Per-endpoint families

Real venues split quotas across families — trading endpoints, market-data feeds, and account-state queries don't share the same bucket. A strategy that polls position state aggressively can exhaust its account quota while the trading quota is barely touched.

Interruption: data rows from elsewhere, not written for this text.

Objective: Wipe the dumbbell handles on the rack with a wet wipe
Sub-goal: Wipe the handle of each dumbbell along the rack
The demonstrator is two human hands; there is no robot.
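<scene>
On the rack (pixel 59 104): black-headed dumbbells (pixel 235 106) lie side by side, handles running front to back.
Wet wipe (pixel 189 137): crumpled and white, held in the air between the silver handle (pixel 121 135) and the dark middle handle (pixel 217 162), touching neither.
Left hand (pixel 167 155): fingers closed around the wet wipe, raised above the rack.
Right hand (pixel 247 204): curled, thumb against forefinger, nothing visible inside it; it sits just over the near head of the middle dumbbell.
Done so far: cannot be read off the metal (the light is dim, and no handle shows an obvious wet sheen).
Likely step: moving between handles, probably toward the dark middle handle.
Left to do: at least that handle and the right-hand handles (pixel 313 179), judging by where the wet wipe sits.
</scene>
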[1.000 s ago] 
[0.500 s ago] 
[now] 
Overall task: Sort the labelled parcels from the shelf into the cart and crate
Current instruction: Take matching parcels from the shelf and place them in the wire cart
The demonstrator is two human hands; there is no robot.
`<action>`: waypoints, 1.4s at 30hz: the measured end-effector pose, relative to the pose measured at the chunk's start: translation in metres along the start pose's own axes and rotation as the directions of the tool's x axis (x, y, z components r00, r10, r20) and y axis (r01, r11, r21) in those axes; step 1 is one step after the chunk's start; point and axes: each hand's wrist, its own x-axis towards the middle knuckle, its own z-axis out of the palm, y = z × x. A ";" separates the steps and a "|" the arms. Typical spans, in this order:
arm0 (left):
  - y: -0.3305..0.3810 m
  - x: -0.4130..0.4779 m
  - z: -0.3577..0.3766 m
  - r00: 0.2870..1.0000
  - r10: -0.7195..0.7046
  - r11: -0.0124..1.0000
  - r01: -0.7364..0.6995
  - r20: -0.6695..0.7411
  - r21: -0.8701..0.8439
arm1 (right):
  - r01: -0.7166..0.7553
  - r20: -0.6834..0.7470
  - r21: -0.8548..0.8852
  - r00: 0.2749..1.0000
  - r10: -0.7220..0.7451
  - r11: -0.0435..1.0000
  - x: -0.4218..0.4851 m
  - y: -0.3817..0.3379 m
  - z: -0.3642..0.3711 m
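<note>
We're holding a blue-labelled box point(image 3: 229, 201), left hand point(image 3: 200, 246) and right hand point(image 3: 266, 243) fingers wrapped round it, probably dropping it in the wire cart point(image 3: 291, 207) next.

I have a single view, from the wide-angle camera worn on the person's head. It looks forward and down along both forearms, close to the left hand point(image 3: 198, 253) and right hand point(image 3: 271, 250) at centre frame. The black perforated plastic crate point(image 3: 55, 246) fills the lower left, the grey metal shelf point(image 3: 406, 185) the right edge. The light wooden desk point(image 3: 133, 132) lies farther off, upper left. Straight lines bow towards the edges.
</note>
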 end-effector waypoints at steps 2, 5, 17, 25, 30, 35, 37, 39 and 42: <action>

RateLimitPolicy reflects that: each bucket belongs to a family (default Trading), and try_consume(action, now_ns) only charges buckets whose family matches the action. Canned profiles populate all three families with realistic numbers.

Action Family
submit / cancel / replace Trading
query_account Account
query_market_data MarketData
p.add_family_bucket(
    family=flox_py.RateLimitEndpointFamily.MarketData,
    name="md_60s",
    window_ns=60_000_000_000,
    capacity=6000,
)
p.try_consume("query_market_data", now_ns)
p.addFamilyBucket("market_data", "md_60s", 60_000_000_000, 6000);

Notes

  • Reject-check is atomic across buckets: if any single bucket would overflow, none of them get charged. Stays consistent if you have three buckets configured and only the third one rejects.
  • The replace action defaults to weight 2 across all canned profiles, matching most venues' published rules.
  • Once a ban fires, every subsequent action rejects (no matter the per-bucket headroom) until the ban window expires.
  • Set policy.set_ban(0, 0) to disable the ban mechanism.